**Data block:**
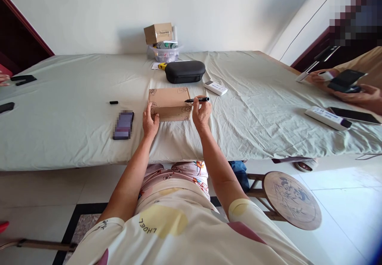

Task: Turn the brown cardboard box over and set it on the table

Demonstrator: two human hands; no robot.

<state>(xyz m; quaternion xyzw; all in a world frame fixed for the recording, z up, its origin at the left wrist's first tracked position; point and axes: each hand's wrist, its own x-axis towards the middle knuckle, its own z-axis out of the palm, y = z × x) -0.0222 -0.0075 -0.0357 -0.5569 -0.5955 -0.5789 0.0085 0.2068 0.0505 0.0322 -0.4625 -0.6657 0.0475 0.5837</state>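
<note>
In front of me on the cloth lies a small brown cardboard box (170, 96) with scribbled black flower-like drawings near its corners. My left hand (151, 120) rests on the box's left front corner, thumb on the front face and fingers along the side. A black marker (197, 100) is gripped in my right hand (201, 113), its tip pointing left at the box's right part; whether it touches the cardboard I cannot tell. The marker's black cap (114, 102) lies apart on the cloth to the left. A phone (123, 125) lies left of my left hand.
Behind the box are a black zip case (185, 72), a white packet (215, 88) and a plastic tub (164, 53) topped by another carton (158, 33). At right, a person's hands (364, 94) hold a dark device. A round stool (292, 200) stands below the table's right side.
</note>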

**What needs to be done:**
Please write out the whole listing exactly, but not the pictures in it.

**Answer to this problem:**
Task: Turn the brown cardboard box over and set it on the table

Demonstrator: two human hands; no robot.

<state>(xyz m; quaternion xyzw; all in a world frame fixed for the recording, z up, its origin at the left wrist's first tracked position; point and axes: each hand's wrist, its own x-axis towards the middle knuckle, its own z-axis out of the palm, y = z × x) -0.0222 -0.0075 -0.0357 -0.5569 -0.5955 -0.5789 0.0085 0.2068 0.0505 0.0322 -0.4625 -0.6657 0.0475 0.5837</state>
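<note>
In front of me on the cloth lies a small brown cardboard box (170, 96) with scribbled black flower-like drawings near its corners. My left hand (151, 120) rests on the box's left front corner, thumb on the front face and fingers along the side. A black marker (197, 100) is gripped in my right hand (201, 113), its tip pointing left at the box's right part; whether it touches the cardboard I cannot tell. The marker's black cap (114, 102) lies apart on the cloth to the left. A phone (123, 125) lies left of my left hand.
Behind the box are a black zip case (185, 72), a white packet (215, 88) and a plastic tub (164, 53) topped by another carton (158, 33). At right, a person's hands (364, 94) hold a dark device. A round stool (292, 200) stands below the table's right side.
</note>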

The answer has been given, and the exercise is complete.